- [Work order]
Below are entries. Copy exactly the lines running from the line that holds "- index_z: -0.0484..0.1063" to the line that holds "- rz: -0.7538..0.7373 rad", with both ends included.
========
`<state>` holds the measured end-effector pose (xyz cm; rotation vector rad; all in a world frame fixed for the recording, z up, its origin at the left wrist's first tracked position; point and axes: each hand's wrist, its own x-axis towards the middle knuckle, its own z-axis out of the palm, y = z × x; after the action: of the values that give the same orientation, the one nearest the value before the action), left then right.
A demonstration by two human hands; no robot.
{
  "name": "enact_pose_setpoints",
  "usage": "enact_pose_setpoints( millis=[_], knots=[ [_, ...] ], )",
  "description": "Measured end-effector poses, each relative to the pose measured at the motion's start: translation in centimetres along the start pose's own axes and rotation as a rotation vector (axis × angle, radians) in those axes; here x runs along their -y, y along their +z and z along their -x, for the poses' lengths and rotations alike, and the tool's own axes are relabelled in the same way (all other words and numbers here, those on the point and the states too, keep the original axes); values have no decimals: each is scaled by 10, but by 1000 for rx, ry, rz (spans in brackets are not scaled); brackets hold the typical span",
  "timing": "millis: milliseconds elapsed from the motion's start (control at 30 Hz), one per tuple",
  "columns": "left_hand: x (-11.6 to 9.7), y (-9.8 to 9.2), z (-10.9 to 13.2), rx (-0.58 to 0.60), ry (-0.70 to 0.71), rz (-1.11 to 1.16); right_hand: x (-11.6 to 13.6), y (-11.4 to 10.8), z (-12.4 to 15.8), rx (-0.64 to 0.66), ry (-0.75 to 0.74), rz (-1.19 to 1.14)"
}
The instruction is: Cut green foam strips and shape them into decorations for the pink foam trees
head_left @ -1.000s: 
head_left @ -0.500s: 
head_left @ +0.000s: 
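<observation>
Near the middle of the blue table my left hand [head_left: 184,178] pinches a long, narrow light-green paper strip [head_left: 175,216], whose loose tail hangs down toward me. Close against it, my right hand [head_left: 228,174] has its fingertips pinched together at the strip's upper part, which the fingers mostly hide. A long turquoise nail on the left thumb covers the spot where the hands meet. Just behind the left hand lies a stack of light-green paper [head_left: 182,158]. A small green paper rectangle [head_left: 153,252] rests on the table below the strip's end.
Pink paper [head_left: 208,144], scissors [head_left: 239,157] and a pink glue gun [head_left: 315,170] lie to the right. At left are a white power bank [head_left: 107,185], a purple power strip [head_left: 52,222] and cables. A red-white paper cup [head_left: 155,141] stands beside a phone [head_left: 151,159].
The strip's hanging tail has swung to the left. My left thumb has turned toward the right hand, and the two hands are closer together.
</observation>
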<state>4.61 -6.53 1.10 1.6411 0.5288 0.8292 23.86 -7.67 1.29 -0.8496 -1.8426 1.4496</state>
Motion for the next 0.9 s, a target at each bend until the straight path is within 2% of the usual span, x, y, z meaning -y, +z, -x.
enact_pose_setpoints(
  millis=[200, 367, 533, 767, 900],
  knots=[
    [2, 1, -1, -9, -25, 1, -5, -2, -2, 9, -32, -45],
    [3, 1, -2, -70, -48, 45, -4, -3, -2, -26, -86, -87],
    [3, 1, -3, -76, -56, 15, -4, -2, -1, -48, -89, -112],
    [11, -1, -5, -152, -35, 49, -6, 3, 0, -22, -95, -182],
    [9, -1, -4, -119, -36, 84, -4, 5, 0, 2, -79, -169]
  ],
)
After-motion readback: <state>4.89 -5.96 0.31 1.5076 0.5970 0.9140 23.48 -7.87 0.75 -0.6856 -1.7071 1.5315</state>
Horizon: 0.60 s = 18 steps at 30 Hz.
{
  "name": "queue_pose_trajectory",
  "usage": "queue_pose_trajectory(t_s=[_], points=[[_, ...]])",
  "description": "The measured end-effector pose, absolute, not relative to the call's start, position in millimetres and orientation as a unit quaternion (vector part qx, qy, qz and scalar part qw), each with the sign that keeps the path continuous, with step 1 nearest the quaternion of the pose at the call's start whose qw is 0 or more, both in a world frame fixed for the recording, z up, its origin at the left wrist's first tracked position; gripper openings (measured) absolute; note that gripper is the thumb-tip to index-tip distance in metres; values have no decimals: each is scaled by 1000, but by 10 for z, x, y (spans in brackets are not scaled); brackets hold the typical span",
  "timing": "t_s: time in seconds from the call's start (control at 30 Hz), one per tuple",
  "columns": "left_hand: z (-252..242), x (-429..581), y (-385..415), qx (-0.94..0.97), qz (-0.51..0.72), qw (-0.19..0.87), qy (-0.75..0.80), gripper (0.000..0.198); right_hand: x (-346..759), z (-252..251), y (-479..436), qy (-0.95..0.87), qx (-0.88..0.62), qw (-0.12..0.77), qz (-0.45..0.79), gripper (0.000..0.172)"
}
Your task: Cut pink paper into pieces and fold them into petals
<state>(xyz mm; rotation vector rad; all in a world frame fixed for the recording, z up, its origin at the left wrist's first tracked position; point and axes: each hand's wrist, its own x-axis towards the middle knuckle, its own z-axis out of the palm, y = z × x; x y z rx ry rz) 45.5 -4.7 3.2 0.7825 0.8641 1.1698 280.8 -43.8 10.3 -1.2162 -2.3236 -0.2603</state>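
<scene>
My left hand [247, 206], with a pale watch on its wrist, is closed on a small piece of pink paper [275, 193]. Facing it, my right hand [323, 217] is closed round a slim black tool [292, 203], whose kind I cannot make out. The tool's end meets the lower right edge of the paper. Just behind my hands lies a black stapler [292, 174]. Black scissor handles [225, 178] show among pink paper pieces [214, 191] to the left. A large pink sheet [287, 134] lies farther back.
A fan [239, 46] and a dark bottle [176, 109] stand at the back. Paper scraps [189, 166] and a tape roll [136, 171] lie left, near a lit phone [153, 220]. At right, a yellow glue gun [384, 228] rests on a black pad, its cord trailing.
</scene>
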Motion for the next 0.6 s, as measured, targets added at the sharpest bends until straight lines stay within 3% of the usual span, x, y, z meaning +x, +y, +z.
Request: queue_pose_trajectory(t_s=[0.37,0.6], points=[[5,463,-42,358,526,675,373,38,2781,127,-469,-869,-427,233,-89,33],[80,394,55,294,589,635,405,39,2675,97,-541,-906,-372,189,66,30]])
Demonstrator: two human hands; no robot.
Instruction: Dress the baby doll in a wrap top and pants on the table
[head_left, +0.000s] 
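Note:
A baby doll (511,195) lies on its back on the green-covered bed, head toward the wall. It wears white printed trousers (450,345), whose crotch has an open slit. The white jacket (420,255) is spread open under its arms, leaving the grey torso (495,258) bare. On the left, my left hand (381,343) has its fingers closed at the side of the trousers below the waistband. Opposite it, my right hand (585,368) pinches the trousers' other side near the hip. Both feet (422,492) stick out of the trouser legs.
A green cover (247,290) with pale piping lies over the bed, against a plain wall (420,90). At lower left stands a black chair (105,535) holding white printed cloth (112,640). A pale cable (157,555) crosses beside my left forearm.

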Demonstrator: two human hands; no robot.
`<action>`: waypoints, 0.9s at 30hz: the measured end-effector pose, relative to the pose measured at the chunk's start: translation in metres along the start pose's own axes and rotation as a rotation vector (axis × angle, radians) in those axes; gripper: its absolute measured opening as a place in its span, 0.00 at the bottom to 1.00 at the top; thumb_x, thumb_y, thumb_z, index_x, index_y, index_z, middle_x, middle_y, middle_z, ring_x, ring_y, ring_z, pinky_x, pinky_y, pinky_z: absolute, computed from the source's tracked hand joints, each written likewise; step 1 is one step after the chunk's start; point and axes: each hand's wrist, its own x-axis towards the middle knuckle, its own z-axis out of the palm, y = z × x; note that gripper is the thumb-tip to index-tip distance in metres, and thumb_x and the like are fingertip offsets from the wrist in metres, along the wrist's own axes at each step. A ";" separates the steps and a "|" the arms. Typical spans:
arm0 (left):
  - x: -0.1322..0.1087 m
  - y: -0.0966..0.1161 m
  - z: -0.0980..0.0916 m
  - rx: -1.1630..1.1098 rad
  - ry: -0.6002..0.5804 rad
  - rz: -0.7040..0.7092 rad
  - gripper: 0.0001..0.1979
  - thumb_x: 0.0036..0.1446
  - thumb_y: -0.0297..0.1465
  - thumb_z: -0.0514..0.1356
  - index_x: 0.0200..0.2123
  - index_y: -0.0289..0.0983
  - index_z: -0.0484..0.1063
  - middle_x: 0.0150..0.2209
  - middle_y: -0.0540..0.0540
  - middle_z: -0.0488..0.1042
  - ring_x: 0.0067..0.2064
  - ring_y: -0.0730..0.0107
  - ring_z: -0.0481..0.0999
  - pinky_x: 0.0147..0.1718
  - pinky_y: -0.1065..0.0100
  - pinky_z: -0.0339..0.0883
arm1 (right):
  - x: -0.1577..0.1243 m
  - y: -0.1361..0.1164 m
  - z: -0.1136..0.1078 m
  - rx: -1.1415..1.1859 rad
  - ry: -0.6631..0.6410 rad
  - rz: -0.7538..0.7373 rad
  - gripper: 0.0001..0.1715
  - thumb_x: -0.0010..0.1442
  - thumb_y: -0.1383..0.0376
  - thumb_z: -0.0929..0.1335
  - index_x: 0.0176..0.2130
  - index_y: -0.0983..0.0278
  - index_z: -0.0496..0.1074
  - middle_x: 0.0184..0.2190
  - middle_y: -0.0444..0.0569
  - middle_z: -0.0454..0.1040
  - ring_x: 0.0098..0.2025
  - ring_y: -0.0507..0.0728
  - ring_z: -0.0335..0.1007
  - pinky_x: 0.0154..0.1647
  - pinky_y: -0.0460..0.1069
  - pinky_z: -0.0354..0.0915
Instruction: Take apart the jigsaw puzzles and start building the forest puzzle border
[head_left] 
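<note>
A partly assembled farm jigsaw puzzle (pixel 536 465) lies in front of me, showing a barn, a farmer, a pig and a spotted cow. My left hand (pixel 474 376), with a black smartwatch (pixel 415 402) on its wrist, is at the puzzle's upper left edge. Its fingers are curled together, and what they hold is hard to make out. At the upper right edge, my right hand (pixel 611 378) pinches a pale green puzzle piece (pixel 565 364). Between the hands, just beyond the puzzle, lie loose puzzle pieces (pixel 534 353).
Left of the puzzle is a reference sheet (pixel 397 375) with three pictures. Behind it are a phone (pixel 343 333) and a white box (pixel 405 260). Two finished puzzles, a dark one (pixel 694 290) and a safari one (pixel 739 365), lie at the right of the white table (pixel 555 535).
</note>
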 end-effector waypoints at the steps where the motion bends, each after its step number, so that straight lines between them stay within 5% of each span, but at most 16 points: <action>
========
- [Task result]
  - index_z: -0.0484..0.1063
  - middle_x: 0.0150..0.2209
  - middle_y: -0.0540..0.0540
  - middle_z: -0.0488..0.1042
  - ring_x: 0.0067..0.2064
  - ring_y: -0.0730..0.0107
  - ring_z: -0.0481..0.0999
  - pinky_x: 0.0147..0.1718
  - pinky_y: -0.1065..0.0100
  - pinky_z: -0.0339..0.0883
arm1 (right):
  - x: -0.1577..0.1243 m
  - y: -0.1361..0.1164 m
  - z: -0.1136..0.1078 m
  - rx: -1.1415..1.1859 rad
  - ry: -0.6631..0.6410 rad
  - rz: -0.7538..0.7373 rad

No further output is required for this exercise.